▶ **WHAT YOU SHOULD DO**
Repeat the listing that follows without a single change.

▶ **INPUT DATA**
--------

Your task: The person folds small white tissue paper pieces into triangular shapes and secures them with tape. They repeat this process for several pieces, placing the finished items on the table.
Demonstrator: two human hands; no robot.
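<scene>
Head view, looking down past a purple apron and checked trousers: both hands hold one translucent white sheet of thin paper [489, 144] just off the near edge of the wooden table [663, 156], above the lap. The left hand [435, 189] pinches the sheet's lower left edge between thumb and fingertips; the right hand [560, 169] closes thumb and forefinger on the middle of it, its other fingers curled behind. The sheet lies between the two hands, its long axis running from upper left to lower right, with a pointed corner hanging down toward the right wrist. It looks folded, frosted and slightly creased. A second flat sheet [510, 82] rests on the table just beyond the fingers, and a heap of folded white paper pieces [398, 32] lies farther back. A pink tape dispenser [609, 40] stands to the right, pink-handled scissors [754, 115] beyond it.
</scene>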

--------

▶ **ANSWER FOR THIS EXERCISE**
Your task: The person folds small white tissue paper pieces into triangular shapes and secures them with tape. They repeat this process for several pieces, placing the finished items on the table.
Demonstrator: two human hands; no robot.
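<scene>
Head view, looking down past a purple apron and checked trousers: both hands hold one translucent white sheet of thin paper [489, 144] just off the near edge of the wooden table [663, 156], above the lap. The left hand [435, 189] pinches the sheet's lower left edge between thumb and fingertips; the right hand [560, 169] closes thumb and forefinger on the middle of it, its other fingers curled behind. The sheet lies between the two hands, its long axis running from upper left to lower right, with a pointed corner hanging down toward the right wrist. It looks folded, frosted and slightly creased. A second flat sheet [510, 82] rests on the table just beyond the fingers, and a heap of folded white paper pieces [398, 32] lies farther back. A pink tape dispenser [609, 40] stands to the right, pink-handled scissors [754, 115] beyond it.
</scene>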

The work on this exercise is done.